Ran an die Tiere

Tourismus: Mit dem ersten Spatenstich am Löwentor startet der Zoo Berlin seine Zukunft.

Artgerechter, größer, schöner, näher dran. So sieht der Zoo Berlin seine Zukunft, für die er in den nächsten 15 bis 20 Jahren mehr als 60 Millionen Euro investiert. Aus eigenen Mitteln, denn anders als der Tierpark Berlin finanziert der Zoo seine Bauprojekte ausschließlich aus Spenden und Erbschaften.Mit dem ersten Spatenstich vom Montag zum Umbau des Eingangs Löwentor am Hardenbergplatz ist der Anfang gemacht. Die Zahl der Kassen verdoppelt sich auf insgesamt acht. Außerdem entstehen dort ein Service-Center sowie ein Zoo-Shop. Der Ein- und Ausgang wird künftig über ein barrierefreundliches Drehkreuz geregelt. Der neue Eingang orientiert sich an den klassischen Pavillons und akzentuiert das denkmalgeschützte Löwentor. Hochwertige und nachhaltige Materialien, wie Holz, werden verwendet. Die Kosten für den kompletten Umbau sollen vier Millionen Euro nicht überschreiten.

Weiter geöffnet

Von April 2014 bis Februar 2015 hatte das Zoo-Team rund um Direktor Dr. Andreas Knieriem gemeinsam mit den Fachplanern von dan pearlman einen Ziel- und Entwicklungsplan (ZEP) erarbeitet, der mehr als 150 Seiten umfasst. Er wurde im Juni 2015 dem Aufsichtsrat des Zoos präsentiert. Ziel des ZEP ist es, mehr Platz für die Tiere zu schaffen und Besucher näher an ihre Lieblinge herankommen zu lassen. Dafür wird viel saniert, um- und neu gebaut. Einige Projekte, wie die Umgestaltung der Großvoliere oder der Umbau der Raubtieranlage sind bereits angelaufen.
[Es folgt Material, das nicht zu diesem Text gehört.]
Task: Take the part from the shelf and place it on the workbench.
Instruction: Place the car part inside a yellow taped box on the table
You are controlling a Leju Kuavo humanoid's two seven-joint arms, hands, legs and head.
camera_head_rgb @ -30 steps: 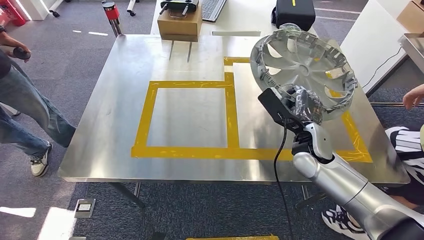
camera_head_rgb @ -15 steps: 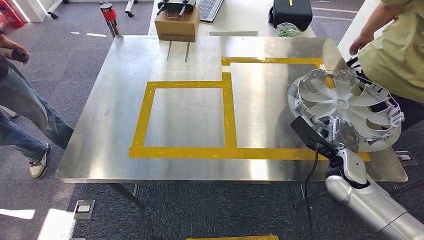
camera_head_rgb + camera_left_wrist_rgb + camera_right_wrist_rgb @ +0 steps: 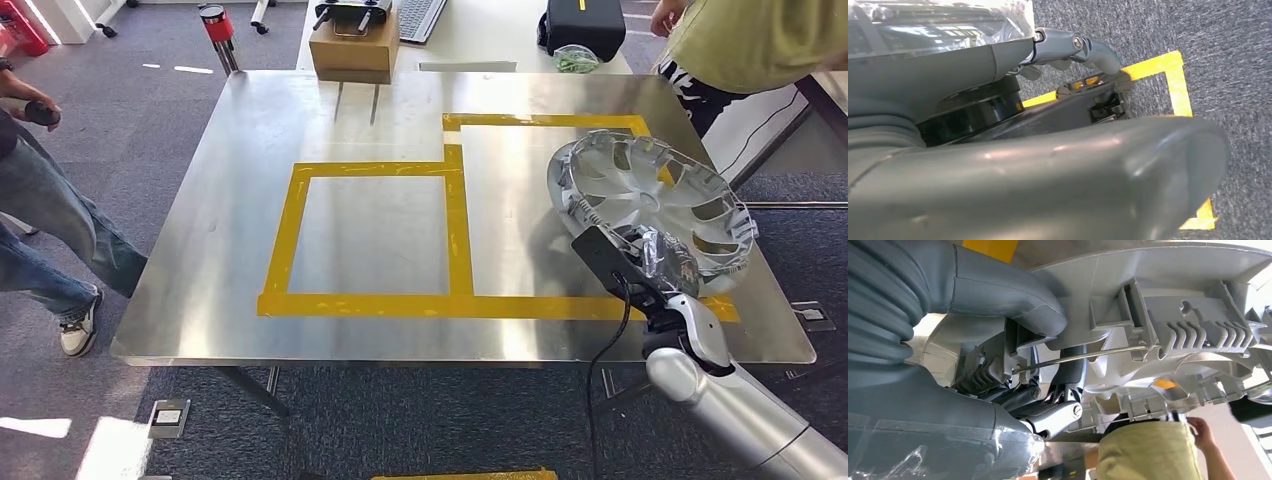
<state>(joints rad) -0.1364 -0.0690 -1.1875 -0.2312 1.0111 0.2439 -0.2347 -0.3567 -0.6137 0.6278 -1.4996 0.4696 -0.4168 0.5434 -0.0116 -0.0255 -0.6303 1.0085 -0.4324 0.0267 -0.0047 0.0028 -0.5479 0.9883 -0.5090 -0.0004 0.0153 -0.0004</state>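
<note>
Right hand grips the near rim of the silver wheel cover, plastic-wrapped fingers clamped on the edge; in the right wrist view the thumb presses on the cover's ribbed inner rim. Cover sits tilted over the right side of the bench, above the right-hand yellow tape rectangle; cannot tell if its far edge touches the metal top. Black camera block at the wrist, cable hanging off the bench's front edge.

Left hand hangs over grey carpet with yellow floor tape, fingers curled in, nothing in them.

Left tape rectangle on the bench is bare steel inside. Cardboard box just beyond the far edge, black case further right. Person in a yellow-green shirt stands at the far right corner; another in jeans at the left.
</note>
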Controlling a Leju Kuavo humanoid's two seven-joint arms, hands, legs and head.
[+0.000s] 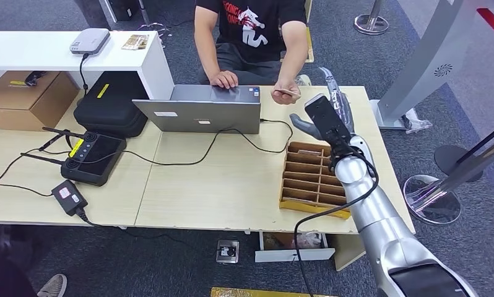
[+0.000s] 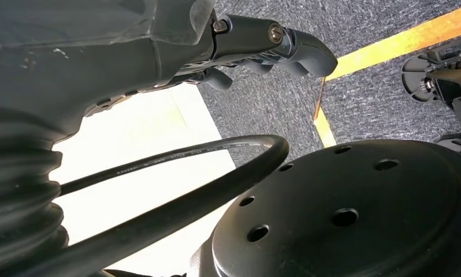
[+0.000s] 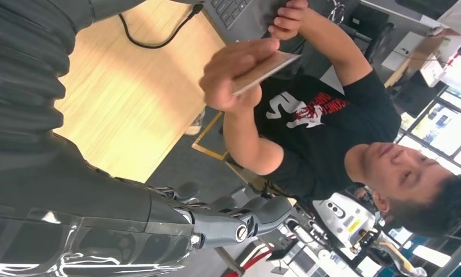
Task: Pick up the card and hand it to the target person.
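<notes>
Pale wood-grain worktop (image 1: pixel 232 185), taken as the landmark for all placements.

Card (image 1: pixel 286 93): tan, thin, held in a person's hand (image 1: pixel 286 94) above the far edge of the worktop, just beside the laptop's right end. In the right wrist view the card (image 3: pixel 267 70) is seen pinched edge-on in that hand (image 3: pixel 234 72). It is apart from the robot's fingers.

Right hand (image 1: pixel 331 111): raised over the far right part of the worktop, beyond the divided tray, near the person's hand but not touching it. Its fingers (image 3: pixel 263 210) are seen loosely spread and holding nothing.

Left hand (image 2: pixel 159 40): seen in the left wrist view above grey carpet, off the worktop. Its fingers (image 2: pixel 300 49) are curled inward; whether anything is enclosed cannot be told.

Person (image 1: pixel 254 34): seated at the far side of the worktop in a black printed shirt, the other hand (image 1: pixel 224 79) resting on the laptop.

Laptop (image 1: pixel 201 111): grey, open, at the far centre of the worktop.

Divided tray (image 1: pixel 312 179): brown, slotted, at the right near part of the worktop.

Controller (image 1: pixel 93 158): black, with antennas, on the left part of the worktop.

Black case (image 1: pixel 111 105): at the far left of the worktop.
</notes>
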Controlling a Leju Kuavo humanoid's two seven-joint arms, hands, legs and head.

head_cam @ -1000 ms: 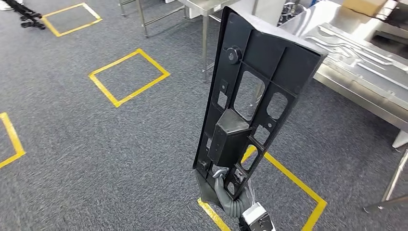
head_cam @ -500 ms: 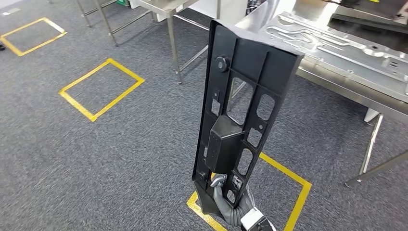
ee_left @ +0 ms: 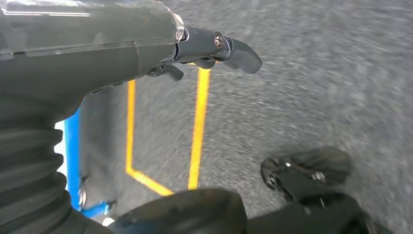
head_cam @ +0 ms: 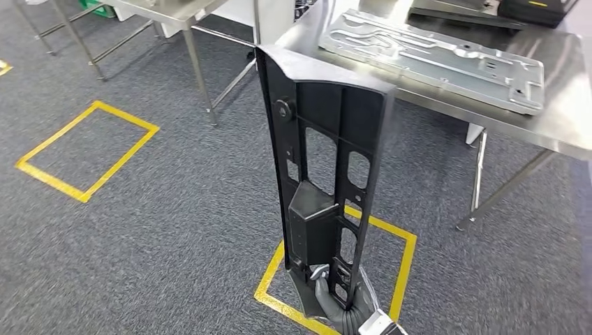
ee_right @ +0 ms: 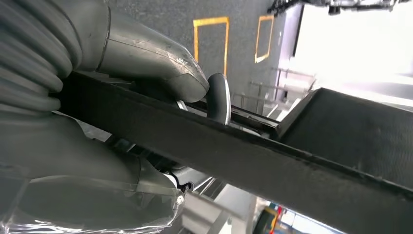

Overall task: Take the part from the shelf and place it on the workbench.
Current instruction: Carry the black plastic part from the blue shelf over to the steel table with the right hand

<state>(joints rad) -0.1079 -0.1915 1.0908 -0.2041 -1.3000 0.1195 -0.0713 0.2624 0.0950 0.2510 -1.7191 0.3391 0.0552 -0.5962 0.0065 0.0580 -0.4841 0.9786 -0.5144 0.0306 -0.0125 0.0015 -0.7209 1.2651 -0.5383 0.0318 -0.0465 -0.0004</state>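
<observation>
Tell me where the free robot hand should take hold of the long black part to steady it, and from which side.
Grip the black part on its left long edge near mid-height, coming from the robot's left. It stands upright, held only at its bottom end by the right robot hand, so the tall top is unsupported. That edge has a raised rim to close on. The left robot hand looks empty.

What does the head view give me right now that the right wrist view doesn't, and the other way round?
Head view alone: the stainless steel workbench with a flat embossed silver metal plate lying on it, and the yellow tape square on the grey carpet beneath the long black plastic panel with cut-outs, which stands upright. Right wrist view alone: the right hand up close, its thick grey thumb hooked over the panel's edge. Both show that hand gripping the panel at its lower end, and yellow floor markings.
</observation>
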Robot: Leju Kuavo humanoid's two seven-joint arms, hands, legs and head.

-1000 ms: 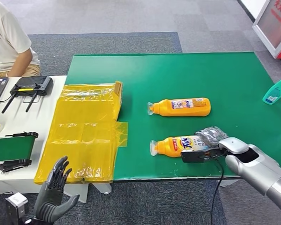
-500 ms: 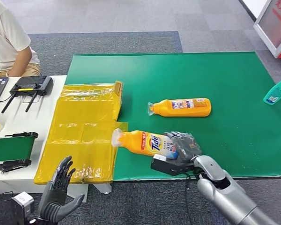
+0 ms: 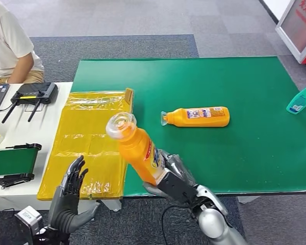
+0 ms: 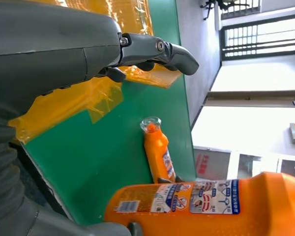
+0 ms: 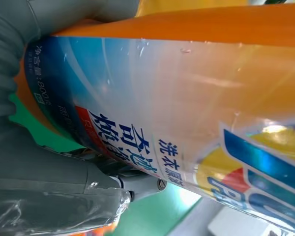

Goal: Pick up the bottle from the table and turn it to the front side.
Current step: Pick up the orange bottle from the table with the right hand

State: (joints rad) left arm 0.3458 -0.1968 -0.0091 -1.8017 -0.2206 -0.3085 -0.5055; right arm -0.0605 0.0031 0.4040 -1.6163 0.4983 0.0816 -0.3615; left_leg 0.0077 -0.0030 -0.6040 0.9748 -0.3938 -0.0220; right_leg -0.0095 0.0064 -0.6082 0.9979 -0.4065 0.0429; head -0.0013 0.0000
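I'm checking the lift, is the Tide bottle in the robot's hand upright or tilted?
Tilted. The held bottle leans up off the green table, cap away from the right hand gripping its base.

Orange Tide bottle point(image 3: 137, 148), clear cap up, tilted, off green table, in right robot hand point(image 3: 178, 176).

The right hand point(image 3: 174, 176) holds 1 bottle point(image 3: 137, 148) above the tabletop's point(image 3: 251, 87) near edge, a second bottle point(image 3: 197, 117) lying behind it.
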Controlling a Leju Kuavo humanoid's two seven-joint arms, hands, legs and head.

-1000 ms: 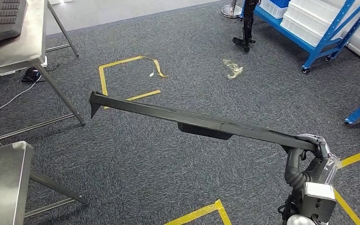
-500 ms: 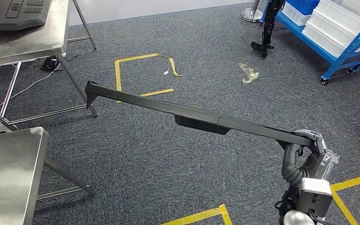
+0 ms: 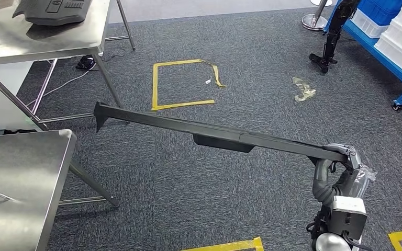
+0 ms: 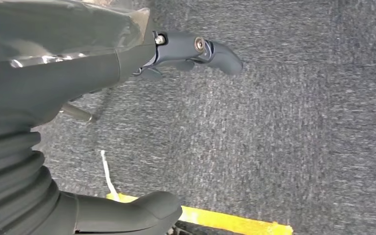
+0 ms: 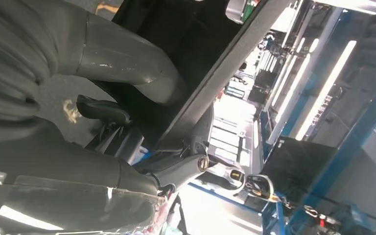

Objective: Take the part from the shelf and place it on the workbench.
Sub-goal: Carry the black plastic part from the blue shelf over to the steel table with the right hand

Für andere Vorhaben werde ein Zeitplan gerade entwickelt. Nashörner und Tapire sollen künftig in einem Nachbau des historischen Elefantentempels unterkommen. Besucher können diese dann neben dem Löwentor auch unter Wasser beobachten. Die Elefanten ziehen in ihr 2,3 Hektar großes neues Zuhause jenseits des Landwehrkanals. Die dort entstehende größte Anlage dieser Art in Deutschland überspannt ein Foliendach, das auch im Winter für genügend UV-Licht sorgt. Ein Neubau wird das berühmte Zoo-Aquarium erweitern. Die von Kanzlerin Merkel jüngst angekündigten Pandas erwartet ebenfalls bald ein neues Zuhause, das innerhalb von nur zwölf Monate entstehen soll – sobald deren Abreise aus China konkret wird. „Wir hoffen auf einen milden Winter, um spätestens vor den Sommerferien 2016 mit dem Umbau am Löwentor fertig zu werden. Auch während der Bauphase wird der Eingang am Löwentor für Besucher weiterhin geöffnet bleiben. Nicht zu vergessen, wir haben im Zoo die komfortable Situation eines weiteren Eingangs: das wunderschöne Elefantentor“, so Zoodirektor Dr. Andreas Knieriem. „Die Erweiterung der Kassen am Löwentor ist mir eine Herzensangelegenheit – ebenso wie der gesamte Ziel- und Entwicklungsplan. Ich freue mich, dass wir mit diesem Plan eine gute Basis haben, den Zoo Berlin in den nächsten 15 bis 20 Jahren weiterzuentwickeln und seine Attraktivität maßgeblich zu steigern. Mit diesem Plan haben wir einen guten Grundstein gelegt, um die positive Entwicklung des Zoos fortzusetzen“, sagt Frank Bruckmann, Aufsichtsratsvorsitzender der Zoo Berlin AG.